I know that many of you offer a payment in full bookkeeping courtesy for patients who pay for treatment up front. It’s a very common thing to do and doing so makes logical sense given the reduced paperwork and logistical maneuvering necessary when the account balance is zero from the start. However, I wanted to point out that failing to reduce the treatment fee by the amount of the insurance benefit BEFORE applying the PIF discount is not logical. Think about it. You still have to collect the insurance benefit over the course of the treatment and thus there is no reason that a bookkeeping courtesy should apply. Not sure what I am taking about? Let me give you an example in a hypothetical office:
Treatment fee = $5000.00
Insurance benefit = $1500.00
Typical PIF calculation for a 5% courtesy:
$5000.00 x .95 = $4750.00 ($250.00 courtesy)
How a 5% PIF courtesy should be calculated:
$5000.00 – $1500.00 = $3500.00 x .95 = $3325.00 ($175.00 PIF courtesy)

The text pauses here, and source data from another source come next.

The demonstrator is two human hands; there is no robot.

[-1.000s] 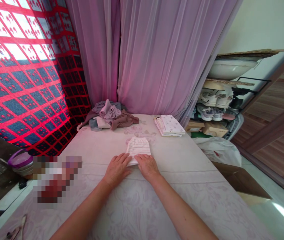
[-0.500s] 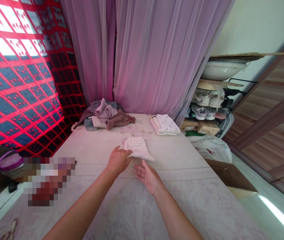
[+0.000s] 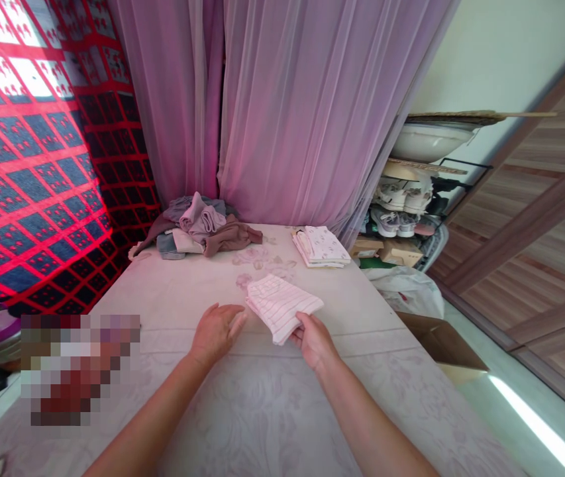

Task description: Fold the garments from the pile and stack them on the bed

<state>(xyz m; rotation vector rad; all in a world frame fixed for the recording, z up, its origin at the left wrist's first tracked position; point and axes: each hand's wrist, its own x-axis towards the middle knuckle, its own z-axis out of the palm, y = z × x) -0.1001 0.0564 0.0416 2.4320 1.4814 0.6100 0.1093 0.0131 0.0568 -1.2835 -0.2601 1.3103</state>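
Pink-striped cloth (image 3: 278,308) sits folded mid-bed (image 3: 262,414), its near edge pinched between thumb and fingers of my right hand (image 3: 313,341). My left hand (image 3: 216,334) lies open, fingers spread, just beside it, with a folded stack (image 3: 320,247) toward the far edge.

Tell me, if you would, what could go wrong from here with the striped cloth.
The right hand holds the striped cloth at one corner, while the left hand rests apart from it, so the folds could slip open. The folded stack lies close to the bed's edge, so a careless sweep might knock it off.
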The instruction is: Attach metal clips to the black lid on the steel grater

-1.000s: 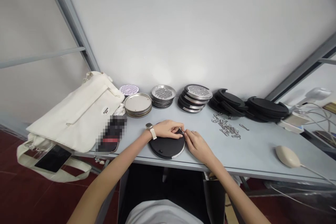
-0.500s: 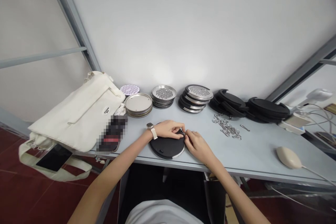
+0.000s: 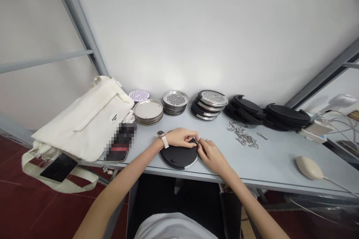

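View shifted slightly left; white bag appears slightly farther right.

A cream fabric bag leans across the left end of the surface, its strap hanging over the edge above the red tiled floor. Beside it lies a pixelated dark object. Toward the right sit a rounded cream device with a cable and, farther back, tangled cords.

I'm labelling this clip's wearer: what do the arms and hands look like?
The left hand and right hand are gloveless; no sleeves cover the forearms. A watch with a dark face and pale strap circles the left wrist; the right wrist has none.
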Tool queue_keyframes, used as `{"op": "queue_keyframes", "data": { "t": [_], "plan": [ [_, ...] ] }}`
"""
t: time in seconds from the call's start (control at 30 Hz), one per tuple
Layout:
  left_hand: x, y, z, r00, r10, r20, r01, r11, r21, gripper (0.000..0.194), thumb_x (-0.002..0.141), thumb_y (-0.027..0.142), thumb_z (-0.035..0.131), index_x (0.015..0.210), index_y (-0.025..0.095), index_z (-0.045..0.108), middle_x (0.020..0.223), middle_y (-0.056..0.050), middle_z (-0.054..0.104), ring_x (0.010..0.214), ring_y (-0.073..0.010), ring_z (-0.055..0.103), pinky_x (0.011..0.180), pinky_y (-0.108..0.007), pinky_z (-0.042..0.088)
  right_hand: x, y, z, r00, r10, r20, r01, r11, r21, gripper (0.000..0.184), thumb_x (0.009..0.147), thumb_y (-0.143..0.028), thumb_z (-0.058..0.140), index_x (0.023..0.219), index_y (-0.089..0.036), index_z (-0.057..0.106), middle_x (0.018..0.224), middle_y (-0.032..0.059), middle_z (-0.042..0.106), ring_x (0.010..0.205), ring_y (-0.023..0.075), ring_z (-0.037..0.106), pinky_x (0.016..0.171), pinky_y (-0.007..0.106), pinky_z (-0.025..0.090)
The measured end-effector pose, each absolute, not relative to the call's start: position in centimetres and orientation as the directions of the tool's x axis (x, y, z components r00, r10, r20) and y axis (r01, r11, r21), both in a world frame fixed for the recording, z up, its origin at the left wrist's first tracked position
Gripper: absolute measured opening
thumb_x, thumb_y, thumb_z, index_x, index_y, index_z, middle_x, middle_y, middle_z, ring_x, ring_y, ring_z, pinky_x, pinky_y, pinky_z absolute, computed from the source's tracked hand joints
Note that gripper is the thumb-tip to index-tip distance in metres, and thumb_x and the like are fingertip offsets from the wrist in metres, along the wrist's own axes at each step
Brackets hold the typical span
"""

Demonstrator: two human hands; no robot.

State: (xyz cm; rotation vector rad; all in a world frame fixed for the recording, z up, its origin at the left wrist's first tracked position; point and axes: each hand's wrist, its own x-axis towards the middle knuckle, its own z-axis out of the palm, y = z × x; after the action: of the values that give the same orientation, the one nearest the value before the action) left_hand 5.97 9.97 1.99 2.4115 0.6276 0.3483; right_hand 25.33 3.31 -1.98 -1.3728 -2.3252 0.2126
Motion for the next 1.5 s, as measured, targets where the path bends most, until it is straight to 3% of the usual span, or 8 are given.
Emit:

The second method is obviously the fairer and more logical way of calculating a PIF courtesy. Forgetting to remove insurance benefits before applying a PIF courtesy is costing you big bucks while defeating the entire purpose of the pay in full courtesy.
As always (almost) Ben gives logical, common sense advice….coming from years of experience and trial and error. If you at all have a finger on what’s going on in your practice (reviewing contracts), you’d come to this conclusion yourself after a few years. But just do what Ben says rather than figuring it out on your own. We’ve been doing this for years and it makes perfect business sense and is fair to both parties.
I wish someone had told me years ago!
Ben hits the nail squarely on the head yet again.
We always use 5% off the the patients out of pocket! Discounts really add up and we track them with our Mgt software… Big wow at the end of the year.